§ REQUIRED WORK
Please restate every line below exactly, without any pictures.

§ DATA SHOWN

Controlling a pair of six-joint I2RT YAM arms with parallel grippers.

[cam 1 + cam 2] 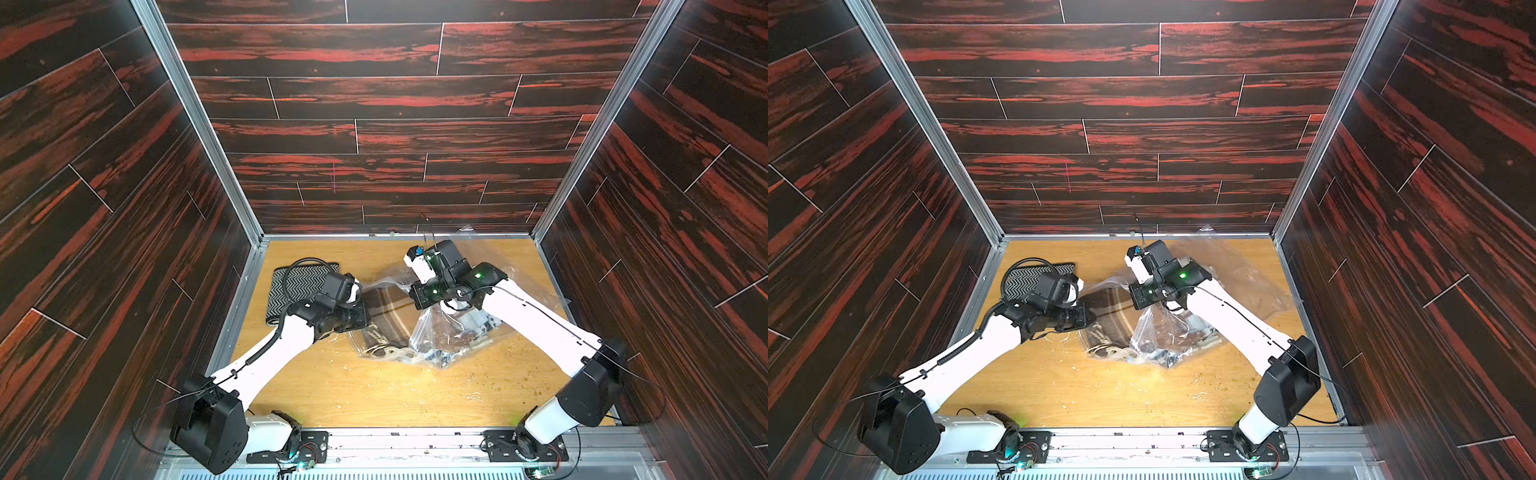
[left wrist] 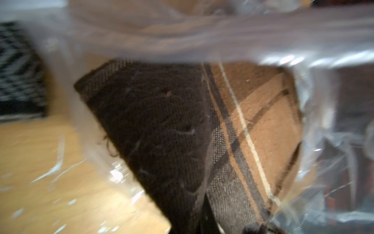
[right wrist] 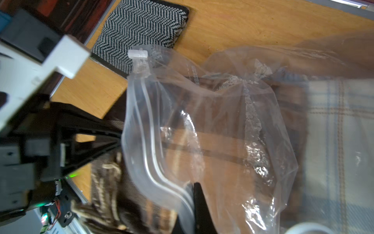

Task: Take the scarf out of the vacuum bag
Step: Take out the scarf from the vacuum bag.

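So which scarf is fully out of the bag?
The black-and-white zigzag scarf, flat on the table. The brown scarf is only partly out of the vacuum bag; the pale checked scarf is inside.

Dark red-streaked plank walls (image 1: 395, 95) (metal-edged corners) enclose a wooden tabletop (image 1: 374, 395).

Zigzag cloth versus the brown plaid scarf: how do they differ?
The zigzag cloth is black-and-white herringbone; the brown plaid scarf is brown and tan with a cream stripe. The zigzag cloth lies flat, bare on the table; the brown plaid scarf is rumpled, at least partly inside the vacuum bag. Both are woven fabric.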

§ COMPLETED TASK
Controlling a pair of six-joint I2RT YAM arms with parallel grippers.

[cam 1 + cam 2] 
[left wrist] 
[right wrist] 

Task: Take the scarf out of the vacuum bag
Step: Take out the scarf from the vacuum bag.

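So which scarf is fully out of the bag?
The black-and-white zigzag scarf, flat on the table. The brown scarf is only partly out of the vacuum bag; the pale checked scarf is inside.

Dark red-streaked plank walls (image 1: 395, 95) (metal-edged corners) enclose a wooden tabletop (image 1: 374, 395).

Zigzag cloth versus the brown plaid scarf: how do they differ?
The zigzag cloth is black-and-white herringbone; the brown plaid scarf is brown and tan with a cream stripe. The zigzag cloth lies flat, bare on the table; the brown plaid scarf is rumpled, at least partly inside the vacuum bag. Both are woven fabric.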

Nothing else is required to finish the exercise.